• Recorded information:
=== Section Start ===

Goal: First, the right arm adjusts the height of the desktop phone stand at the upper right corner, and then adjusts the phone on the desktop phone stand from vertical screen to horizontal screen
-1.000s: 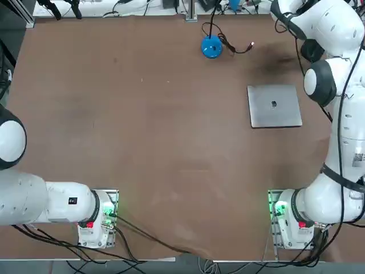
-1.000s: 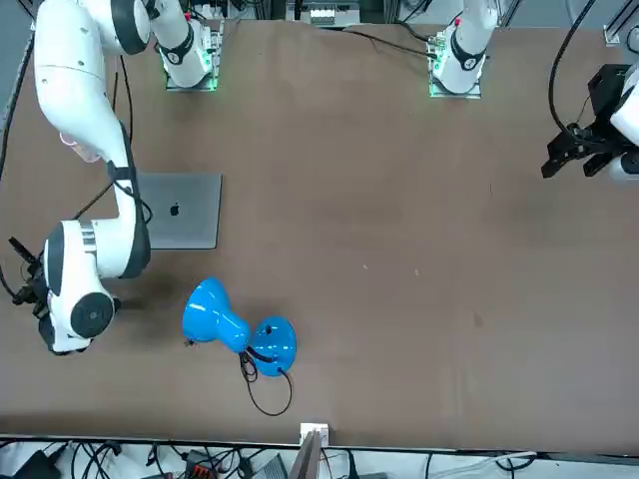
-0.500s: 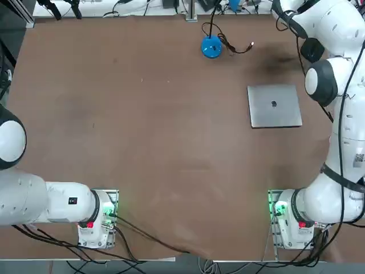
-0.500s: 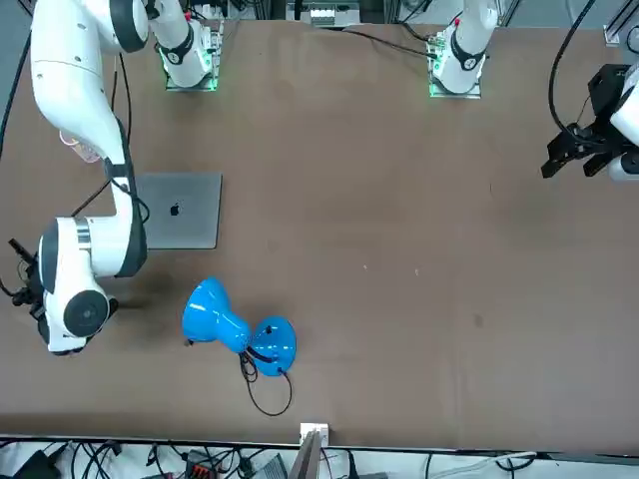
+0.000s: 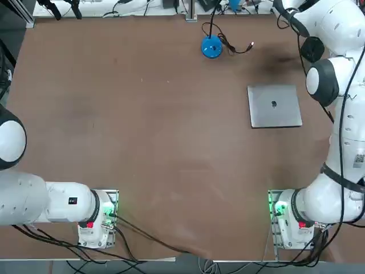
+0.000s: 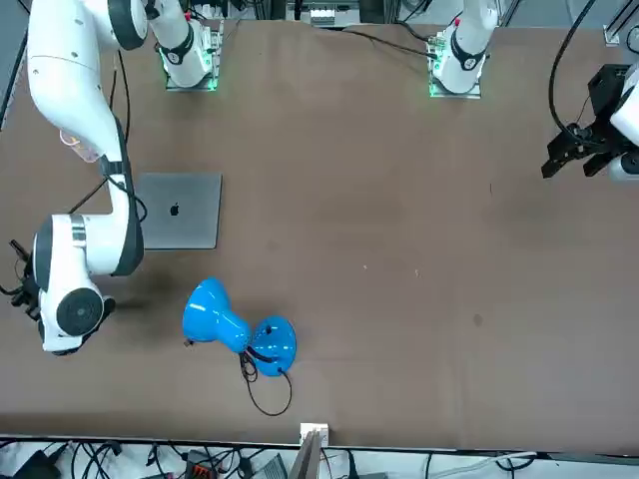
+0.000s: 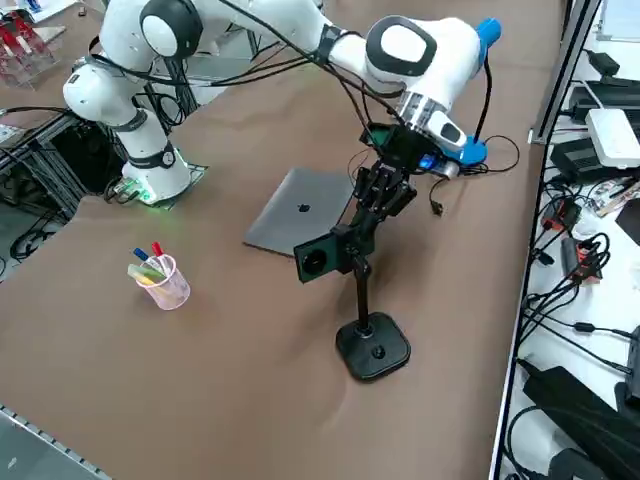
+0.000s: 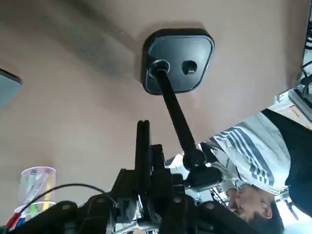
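Observation:
The desktop phone stand shows in the right side view: a rounded-square black base (image 7: 373,349) near the table's right edge, with a thin pole (image 7: 360,291) rising from it. On top, the black phone (image 7: 318,260) sits in the clamp. My right gripper (image 7: 354,242) comes down from above and is shut on the phone and its clamp. In the wrist view the phone (image 8: 142,146) stands edge-on between my fingers, with the pole (image 8: 176,112) running to the base (image 8: 178,59). The right arm (image 5: 329,40) hides the stand in the top view.
A shut silver laptop (image 7: 298,212) lies just behind the stand. A blue-based gooseneck with a cable (image 5: 211,47) stands at the far edge. A clear cup of pens (image 7: 160,281) is nearer the arm's base. A person in a striped shirt (image 8: 243,161) is beside the table.
The right arm's elbow and forearm have shifted slightly outward, toward the table's right edge, with the gripper still closed at the top of the stand.

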Tool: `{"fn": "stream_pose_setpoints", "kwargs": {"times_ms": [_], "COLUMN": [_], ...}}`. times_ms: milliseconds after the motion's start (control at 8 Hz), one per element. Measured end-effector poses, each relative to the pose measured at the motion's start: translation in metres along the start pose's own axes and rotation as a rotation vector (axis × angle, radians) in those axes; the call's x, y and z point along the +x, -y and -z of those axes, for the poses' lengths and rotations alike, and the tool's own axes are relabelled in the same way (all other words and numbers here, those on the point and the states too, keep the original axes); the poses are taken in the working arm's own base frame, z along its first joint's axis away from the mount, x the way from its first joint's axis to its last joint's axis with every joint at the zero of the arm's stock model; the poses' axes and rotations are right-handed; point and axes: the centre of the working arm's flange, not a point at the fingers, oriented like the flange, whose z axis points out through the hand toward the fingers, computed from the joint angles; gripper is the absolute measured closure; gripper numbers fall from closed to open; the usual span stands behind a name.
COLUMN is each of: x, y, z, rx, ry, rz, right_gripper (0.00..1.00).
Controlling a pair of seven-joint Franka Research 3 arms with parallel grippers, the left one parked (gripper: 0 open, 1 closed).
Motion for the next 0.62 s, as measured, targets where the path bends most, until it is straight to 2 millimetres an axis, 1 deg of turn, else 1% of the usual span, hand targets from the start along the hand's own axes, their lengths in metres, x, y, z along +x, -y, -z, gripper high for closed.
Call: {"fn": "stream_pose_setpoints", "kwargs": {"times_ms": [500, 625], "x": [-0.013, -0.017], "y": [-0.005, -0.006], "z": [0.009, 0.012], "rx": [-0.003, -0.002], "ry": [-0.006, -0.006], "rz": [-0.017, -0.022], "right_gripper": [0.78, 0.73]}}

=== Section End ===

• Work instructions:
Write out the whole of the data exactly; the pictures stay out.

• Answer area:
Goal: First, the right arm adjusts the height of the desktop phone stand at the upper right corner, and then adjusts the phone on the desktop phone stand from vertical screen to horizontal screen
-1.000s: 
-1.000s: 
-0.500s: 
-0.500s: 
+0.000s: 
+0.000s: 
+0.000s: 
+0.000s: 
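Observation:
The desktop phone stand shows in the right side view: a rounded-square black base (image 7: 373,349) near the table's right edge, with a thin pole (image 7: 360,291) rising from it. On top, the black phone (image 7: 318,260) sits in the clamp. My right gripper (image 7: 354,242) comes down from above and is shut on the phone and its clamp. In the wrist view the phone (image 8: 142,146) stands edge-on between my fingers, with the pole (image 8: 176,112) running to the base (image 8: 178,59). The right arm (image 5: 329,40) hides the stand in the top view.
A shut silver laptop (image 7: 298,212) lies just behind the stand. A blue-based gooseneck with a cable (image 5: 211,47) stands at the far edge. A clear cup of pens (image 7: 160,281) is nearer the arm's base. A person in a striped shirt (image 8: 243,161) is beside the table.
The right arm's elbow and forearm have shifted slightly outward, toward the table's right edge, with the gripper still closed at the top of the stand.
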
Tool: `{"fn": "stream_pose_setpoints", "kwargs": {"times_ms": [_], "COLUMN": [_], ...}}`. times_ms: milliseconds after the motion's start (control at 8 Hz), one per element. Measured end-effector poses, each relative to the pose measured at the motion's start: translation in metres along the start pose's own axes and rotation as a rotation vector (axis × angle, radians) in those axes; the call's x, y and z point along the +x, -y and -z of those axes, for the poses' lengths and rotations alike, and the tool's own axes are relabelled in the same way (all other words and numbers here, those on the point and the states too, keep the original axes); the poses are taken in the working arm's own base frame, z along its first joint's axis away from the mount, x the way from its first joint's axis to its last joint's axis with every joint at the zero of the arm's stock model; the poses' axes and rotations are right-handed; point and axes: the centre of the working arm's flange, not a point at the fingers, oriented like the flange, whose z axis points out through the hand toward the fingers, computed from the joint angles; gripper is the absolute measured closure; gripper numbers fall from closed to open; the usual span stands behind a name.
COLUMN is each of: x, y, z, rx, ry, rz, right_gripper (0.00..1.00).
Controlling a pair of seven-joint Franka Research 3 arms with parallel grippers, the left one parked (gripper: 0 open, 1 closed).
Motion for the next 0.62 s, as measured, targets where the path bends most, until it is straight to 2 millimetres an axis, 1 deg of turn, else 1% of the usual span, hand targets from the start along the hand's own axes, their lengths in metres, x, y, z along +x, -y, -z, gripper high for closed.
Call: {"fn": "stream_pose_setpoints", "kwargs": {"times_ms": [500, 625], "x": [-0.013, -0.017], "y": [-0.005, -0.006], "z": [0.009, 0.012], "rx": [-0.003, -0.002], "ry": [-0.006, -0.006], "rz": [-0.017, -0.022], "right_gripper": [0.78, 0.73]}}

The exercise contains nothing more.